#### Given data ####

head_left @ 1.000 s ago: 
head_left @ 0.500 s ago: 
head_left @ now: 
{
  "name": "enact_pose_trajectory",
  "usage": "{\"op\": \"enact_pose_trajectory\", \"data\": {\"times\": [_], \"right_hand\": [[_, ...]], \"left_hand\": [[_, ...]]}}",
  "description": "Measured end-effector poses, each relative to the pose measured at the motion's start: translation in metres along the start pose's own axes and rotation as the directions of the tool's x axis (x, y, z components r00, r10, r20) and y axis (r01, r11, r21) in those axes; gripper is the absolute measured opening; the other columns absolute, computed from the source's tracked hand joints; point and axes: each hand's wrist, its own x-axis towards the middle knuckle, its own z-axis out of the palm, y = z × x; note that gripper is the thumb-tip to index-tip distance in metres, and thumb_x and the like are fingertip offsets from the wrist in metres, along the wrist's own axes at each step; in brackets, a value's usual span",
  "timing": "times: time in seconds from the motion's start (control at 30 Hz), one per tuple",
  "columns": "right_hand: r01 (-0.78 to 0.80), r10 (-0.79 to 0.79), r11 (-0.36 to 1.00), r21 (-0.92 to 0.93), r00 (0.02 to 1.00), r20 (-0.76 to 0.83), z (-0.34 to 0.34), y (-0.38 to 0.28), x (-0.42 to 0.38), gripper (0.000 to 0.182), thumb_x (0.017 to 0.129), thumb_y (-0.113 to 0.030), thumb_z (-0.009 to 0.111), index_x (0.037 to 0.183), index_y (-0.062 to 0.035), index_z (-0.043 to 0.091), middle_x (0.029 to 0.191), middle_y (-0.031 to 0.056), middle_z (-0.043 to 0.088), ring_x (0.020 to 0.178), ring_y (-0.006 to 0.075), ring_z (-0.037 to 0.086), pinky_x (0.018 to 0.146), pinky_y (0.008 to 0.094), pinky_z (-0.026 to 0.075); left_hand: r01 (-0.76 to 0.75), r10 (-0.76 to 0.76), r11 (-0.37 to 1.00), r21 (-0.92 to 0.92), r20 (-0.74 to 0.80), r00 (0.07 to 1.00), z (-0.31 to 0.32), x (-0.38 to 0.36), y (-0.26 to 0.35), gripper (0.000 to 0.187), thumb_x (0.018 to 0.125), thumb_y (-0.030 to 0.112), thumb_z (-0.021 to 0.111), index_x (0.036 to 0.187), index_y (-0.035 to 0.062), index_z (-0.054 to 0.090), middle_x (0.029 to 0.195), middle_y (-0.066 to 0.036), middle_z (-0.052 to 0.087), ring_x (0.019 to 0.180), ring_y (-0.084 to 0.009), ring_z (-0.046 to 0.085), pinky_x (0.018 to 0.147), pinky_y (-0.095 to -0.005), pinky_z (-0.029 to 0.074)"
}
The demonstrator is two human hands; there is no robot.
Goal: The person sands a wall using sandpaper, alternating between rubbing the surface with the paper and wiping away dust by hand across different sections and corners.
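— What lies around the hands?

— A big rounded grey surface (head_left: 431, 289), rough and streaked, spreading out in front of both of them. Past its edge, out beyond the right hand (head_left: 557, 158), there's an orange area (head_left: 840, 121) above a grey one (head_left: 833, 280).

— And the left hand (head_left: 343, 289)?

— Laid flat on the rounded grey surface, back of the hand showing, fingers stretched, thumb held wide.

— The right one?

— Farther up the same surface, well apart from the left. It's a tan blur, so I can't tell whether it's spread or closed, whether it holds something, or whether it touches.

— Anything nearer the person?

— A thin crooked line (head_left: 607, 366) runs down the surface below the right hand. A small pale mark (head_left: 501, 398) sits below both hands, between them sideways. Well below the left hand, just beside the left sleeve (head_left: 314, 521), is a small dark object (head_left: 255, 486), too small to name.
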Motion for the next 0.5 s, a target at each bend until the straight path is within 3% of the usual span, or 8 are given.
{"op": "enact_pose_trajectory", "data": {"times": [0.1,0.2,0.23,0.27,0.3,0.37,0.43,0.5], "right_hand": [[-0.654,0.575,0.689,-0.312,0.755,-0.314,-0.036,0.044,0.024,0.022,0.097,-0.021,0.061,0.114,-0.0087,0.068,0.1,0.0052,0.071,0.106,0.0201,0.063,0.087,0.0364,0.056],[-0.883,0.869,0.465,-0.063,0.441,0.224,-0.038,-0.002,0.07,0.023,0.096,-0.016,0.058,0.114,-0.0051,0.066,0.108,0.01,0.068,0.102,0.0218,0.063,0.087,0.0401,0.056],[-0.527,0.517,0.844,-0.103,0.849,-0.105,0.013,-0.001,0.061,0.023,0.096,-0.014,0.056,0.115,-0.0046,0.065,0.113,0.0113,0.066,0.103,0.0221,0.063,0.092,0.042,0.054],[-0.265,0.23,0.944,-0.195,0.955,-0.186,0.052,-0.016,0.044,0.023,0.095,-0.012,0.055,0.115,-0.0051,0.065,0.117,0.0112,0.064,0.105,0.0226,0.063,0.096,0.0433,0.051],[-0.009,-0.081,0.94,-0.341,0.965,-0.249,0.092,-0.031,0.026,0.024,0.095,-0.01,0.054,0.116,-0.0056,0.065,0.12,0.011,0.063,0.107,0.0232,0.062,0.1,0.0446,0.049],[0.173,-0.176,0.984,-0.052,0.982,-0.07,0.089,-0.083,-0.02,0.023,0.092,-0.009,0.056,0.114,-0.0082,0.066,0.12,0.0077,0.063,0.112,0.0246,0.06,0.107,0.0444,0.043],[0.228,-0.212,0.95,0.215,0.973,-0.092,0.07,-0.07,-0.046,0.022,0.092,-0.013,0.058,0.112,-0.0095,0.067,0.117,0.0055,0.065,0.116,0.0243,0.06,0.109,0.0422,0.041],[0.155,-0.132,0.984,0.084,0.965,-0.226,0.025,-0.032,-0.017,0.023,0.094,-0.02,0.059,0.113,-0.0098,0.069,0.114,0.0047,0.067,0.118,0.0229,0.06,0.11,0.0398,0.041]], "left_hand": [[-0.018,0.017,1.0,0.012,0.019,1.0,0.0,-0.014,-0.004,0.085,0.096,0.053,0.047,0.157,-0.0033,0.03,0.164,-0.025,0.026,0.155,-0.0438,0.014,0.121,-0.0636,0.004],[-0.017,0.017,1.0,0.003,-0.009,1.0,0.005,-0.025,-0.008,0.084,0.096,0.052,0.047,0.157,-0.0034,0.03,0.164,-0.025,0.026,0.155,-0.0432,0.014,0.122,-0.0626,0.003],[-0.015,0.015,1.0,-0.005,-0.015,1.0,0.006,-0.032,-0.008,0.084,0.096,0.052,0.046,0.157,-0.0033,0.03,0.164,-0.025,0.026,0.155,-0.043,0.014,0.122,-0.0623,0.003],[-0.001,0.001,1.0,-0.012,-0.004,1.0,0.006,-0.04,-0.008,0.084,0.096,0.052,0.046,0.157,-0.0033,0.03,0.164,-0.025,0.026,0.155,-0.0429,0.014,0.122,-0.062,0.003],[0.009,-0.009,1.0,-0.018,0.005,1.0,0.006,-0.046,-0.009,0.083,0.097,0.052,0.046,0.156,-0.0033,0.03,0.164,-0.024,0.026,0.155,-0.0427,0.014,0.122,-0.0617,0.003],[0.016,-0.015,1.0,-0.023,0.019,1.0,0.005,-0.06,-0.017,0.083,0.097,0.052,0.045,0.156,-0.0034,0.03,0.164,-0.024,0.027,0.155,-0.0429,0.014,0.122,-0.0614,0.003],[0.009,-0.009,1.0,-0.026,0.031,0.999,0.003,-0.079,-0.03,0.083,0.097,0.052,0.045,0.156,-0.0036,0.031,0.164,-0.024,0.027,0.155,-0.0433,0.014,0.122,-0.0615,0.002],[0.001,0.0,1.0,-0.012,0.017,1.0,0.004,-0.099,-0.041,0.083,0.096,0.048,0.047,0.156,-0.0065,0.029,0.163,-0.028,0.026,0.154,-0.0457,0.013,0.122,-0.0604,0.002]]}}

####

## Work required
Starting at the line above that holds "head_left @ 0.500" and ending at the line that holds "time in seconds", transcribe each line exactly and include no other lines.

## Finished exercise
head_left @ 0.500 s ago: 
head_left @ now: 
{
  "name": "enact_pose_trajectory",
  "usage": "{\"op\": \"enact_pose_trajectory\", \"data\": {\"times\": [_], \"right_hand\": [[_, ...]], \"left_hand\": [[_, ...]]}}",
  "description": "Measured end-effector poses, each relative to the pose measured at the motion's start: translation in metres along the start pose's own axes and rotation as the directions of the tool's x axis (x, y, z components r00, r10, r20) and y axis (r01, r11, r21) in those axes; gripper is the absolute measured opening; the other columns absolute, computed from the source's tracked hand joints; point and axes: each hand's wrist, its own x-axis towards the middle knuckle, its own z-axis out of the palm, y = z × x; note that gripper is the thumb-tip to index-tip distance in metres, and thumb_x and the like are fingertip offsets from the wrist in metres, along the wrist's own axes at each step; in brackets, a value's usual span",
  "timing": "times: time in seconds from the motion's start (control at 30 Hz), one per tuple",

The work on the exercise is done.